◆ **The problem**: Pull each line with the string "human" from the entries.

◆ **Entries provided**:
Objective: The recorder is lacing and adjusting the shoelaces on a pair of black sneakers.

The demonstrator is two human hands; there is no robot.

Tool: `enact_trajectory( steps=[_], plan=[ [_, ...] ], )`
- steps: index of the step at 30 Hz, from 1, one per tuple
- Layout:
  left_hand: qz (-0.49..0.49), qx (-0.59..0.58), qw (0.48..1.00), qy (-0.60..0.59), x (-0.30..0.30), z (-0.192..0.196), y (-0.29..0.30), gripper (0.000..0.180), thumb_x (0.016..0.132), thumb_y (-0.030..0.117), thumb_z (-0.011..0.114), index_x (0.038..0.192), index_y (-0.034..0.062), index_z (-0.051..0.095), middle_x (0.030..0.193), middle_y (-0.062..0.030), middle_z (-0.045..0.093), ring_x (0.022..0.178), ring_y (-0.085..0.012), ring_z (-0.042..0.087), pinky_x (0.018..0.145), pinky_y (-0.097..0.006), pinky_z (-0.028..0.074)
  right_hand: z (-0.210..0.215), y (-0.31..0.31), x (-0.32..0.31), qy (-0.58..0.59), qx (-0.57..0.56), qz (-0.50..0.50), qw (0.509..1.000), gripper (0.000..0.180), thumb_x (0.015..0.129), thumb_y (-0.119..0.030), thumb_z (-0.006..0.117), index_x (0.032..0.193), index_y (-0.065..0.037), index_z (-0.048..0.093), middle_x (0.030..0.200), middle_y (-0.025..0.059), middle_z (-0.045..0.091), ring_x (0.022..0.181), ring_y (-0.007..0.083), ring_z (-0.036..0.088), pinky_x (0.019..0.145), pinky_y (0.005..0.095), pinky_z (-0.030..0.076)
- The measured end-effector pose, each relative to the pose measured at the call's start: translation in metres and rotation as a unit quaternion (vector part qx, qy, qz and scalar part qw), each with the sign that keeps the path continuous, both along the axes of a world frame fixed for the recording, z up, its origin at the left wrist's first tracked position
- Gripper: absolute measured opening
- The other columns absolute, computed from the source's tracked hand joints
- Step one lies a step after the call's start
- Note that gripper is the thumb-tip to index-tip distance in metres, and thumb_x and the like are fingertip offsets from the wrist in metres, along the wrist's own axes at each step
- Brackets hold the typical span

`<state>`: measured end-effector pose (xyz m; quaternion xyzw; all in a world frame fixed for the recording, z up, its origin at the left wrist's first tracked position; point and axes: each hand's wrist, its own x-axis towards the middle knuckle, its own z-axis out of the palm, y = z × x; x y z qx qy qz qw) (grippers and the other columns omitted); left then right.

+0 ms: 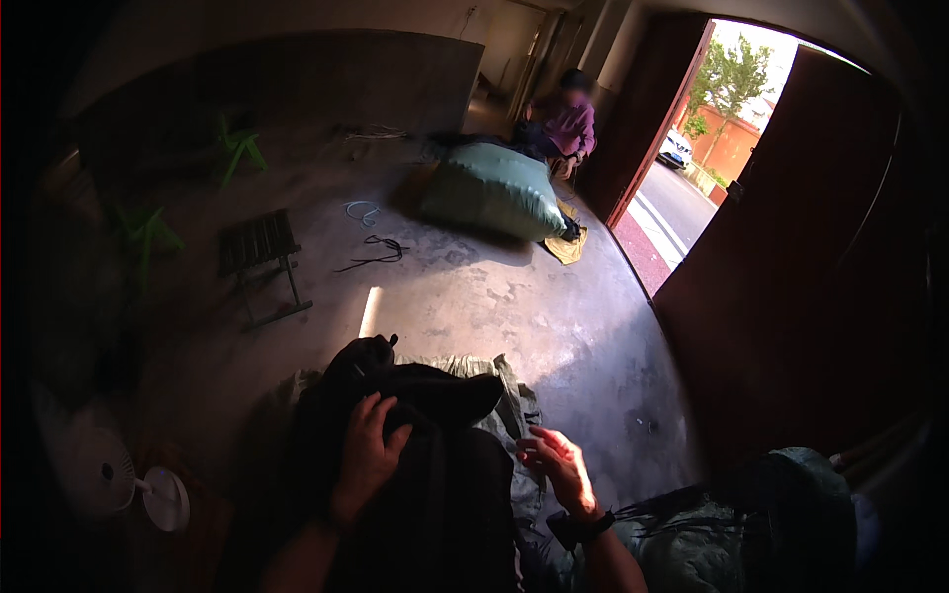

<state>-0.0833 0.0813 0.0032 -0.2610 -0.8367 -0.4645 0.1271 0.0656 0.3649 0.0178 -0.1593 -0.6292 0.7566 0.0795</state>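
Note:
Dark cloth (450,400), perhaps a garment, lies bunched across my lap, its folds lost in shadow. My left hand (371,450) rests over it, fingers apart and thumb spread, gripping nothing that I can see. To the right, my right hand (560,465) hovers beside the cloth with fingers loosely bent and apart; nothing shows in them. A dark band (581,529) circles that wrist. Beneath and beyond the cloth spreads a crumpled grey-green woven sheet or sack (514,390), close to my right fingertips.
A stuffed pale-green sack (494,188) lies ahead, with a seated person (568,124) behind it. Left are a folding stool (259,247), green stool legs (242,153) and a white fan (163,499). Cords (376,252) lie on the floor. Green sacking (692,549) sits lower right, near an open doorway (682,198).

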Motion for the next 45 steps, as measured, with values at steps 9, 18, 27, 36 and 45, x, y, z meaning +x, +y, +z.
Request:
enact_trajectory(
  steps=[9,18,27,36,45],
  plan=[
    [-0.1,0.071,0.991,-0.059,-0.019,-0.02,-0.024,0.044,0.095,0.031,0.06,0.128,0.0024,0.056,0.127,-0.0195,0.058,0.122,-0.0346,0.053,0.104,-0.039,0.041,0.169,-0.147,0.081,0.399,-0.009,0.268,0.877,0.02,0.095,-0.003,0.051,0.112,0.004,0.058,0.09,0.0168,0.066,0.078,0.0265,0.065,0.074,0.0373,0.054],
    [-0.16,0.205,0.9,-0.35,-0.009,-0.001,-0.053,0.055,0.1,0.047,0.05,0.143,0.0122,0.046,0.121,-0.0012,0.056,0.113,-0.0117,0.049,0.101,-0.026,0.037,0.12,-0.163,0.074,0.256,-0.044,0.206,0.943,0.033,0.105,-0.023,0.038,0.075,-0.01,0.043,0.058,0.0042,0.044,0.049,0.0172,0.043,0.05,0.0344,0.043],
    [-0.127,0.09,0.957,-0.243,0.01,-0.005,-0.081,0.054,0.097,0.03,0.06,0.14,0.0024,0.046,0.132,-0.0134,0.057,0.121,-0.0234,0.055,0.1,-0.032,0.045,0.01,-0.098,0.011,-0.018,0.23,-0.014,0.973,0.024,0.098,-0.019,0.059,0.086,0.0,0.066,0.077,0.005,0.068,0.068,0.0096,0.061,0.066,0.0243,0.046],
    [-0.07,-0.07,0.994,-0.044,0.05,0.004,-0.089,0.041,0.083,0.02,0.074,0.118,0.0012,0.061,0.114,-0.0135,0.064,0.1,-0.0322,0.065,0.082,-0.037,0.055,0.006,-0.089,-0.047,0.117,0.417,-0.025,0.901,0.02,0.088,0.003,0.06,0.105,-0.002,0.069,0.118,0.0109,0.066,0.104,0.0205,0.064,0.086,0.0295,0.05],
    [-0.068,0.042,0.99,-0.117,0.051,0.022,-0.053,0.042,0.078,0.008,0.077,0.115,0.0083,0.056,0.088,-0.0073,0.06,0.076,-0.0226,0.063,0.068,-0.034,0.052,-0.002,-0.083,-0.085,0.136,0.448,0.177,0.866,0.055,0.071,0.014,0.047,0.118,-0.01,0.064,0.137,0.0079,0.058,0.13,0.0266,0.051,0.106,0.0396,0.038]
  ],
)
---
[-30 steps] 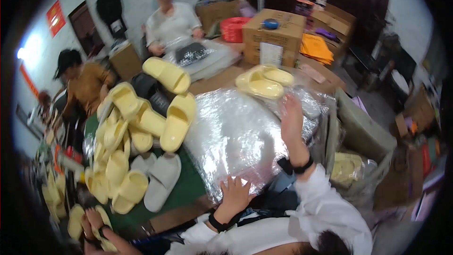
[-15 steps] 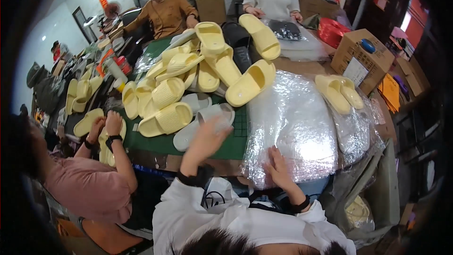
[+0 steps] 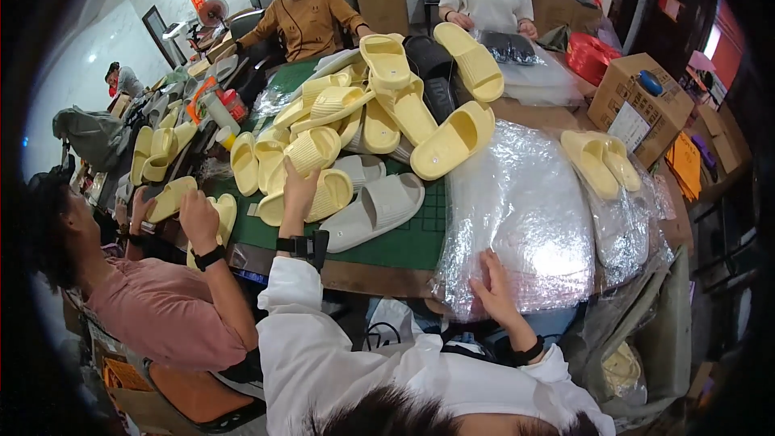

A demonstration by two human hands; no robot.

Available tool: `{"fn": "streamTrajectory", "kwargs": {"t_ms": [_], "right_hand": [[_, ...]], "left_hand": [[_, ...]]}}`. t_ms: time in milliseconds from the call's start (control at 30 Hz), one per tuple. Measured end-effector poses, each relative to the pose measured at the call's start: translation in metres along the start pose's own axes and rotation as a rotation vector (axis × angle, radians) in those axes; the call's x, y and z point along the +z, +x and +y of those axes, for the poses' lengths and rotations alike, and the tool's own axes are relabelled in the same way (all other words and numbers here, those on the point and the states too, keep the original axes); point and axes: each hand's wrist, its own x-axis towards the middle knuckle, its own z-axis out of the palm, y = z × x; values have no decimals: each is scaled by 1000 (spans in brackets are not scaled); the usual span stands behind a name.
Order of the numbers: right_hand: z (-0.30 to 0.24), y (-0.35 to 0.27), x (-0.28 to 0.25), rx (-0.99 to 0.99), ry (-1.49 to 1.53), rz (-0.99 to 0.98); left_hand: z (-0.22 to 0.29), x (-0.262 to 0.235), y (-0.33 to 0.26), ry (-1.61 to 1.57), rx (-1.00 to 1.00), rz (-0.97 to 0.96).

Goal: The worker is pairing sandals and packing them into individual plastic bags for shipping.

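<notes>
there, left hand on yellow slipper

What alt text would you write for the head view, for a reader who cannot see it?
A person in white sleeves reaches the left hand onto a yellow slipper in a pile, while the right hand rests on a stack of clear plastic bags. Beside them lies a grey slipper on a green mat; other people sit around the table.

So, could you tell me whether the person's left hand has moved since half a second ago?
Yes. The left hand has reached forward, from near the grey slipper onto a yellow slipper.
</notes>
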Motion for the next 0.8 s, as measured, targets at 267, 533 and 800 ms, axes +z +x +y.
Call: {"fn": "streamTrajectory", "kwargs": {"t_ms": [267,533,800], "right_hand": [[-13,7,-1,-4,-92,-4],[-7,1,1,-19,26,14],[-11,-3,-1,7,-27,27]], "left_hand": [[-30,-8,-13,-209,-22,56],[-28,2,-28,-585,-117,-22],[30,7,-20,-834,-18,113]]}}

◆ **Result of this task**:
The demonstrator is two human hands; there is no robot.
A demonstration by two human hands; no robot.

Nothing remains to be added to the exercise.